In Better Than Before, I talk about the strategies we can use to change our habits, and Agree alludes to the strategy that took me longest to recognize: the Strategy of Identity.

When people find it hard to change a habit, when they keep trying and failing, often an issue of identity is involved.

Our idea of “this is the kind of person I am” is so bound up in our habits and actions that it can be hard to see. But our sense of identity can make it easier or harder to change a habit.

Often, habits can’t change until identity changes. For instance, a person identifies as the fun one, the one who says “yes” to everything — but also wants to cut back on drinking. A person identifies as a workaholic, but then wants to work reasonable hours. The identity is incompatible with the change in habits.

James Agee liked to drink and smoke, certainly — but he also considered himself that kind of person. So to change his habits, he had both to stop drinking and smoking, and also “learn to be the kind of person he was not.” But, he wrote, he detests that kind of person! No wonder it was hard for him to change. Change meant fundamentally altering himself to become the kind of person he’d always detested.
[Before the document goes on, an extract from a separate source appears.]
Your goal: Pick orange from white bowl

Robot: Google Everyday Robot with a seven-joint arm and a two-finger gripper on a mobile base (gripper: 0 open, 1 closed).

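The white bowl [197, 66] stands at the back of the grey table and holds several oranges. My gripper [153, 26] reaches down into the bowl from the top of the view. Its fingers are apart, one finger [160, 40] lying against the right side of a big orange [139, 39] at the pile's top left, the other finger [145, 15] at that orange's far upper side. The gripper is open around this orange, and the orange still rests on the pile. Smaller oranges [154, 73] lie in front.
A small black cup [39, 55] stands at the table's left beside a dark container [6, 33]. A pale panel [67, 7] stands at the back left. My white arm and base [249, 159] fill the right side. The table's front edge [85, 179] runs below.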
In Oscar Wilde’s novel The Picture of Dorian Gray, a character says, “One regrets the loss even of one’s worst habits. Perhaps one regrets them the most. They are such an essential part of one’s personality.”

Over and over, I’ve seen, that to change a habit, sometimes people have to grapple with a fundamental shift in their identity.  A while back, a commenter here summed this up perfectly:  “Food and eating used to play a big part in my identity, until I realized that my baking and being a ‘baker’ was resulting in being overweight. So I had to let that identity go.”

It can be exciting, but also painful or sad, to relinquish an identity. Sometimes it’s necessary, to allow important changes to occur. The more aware we are of a clash between the identity we have and the habits we seek, the more we can shape our actions to reflect our true values.

Have you ever had to re-think an aspect of your identity, in order to make an important change? It’s a lot more subtle and challenging than it sounds, at least in my experience.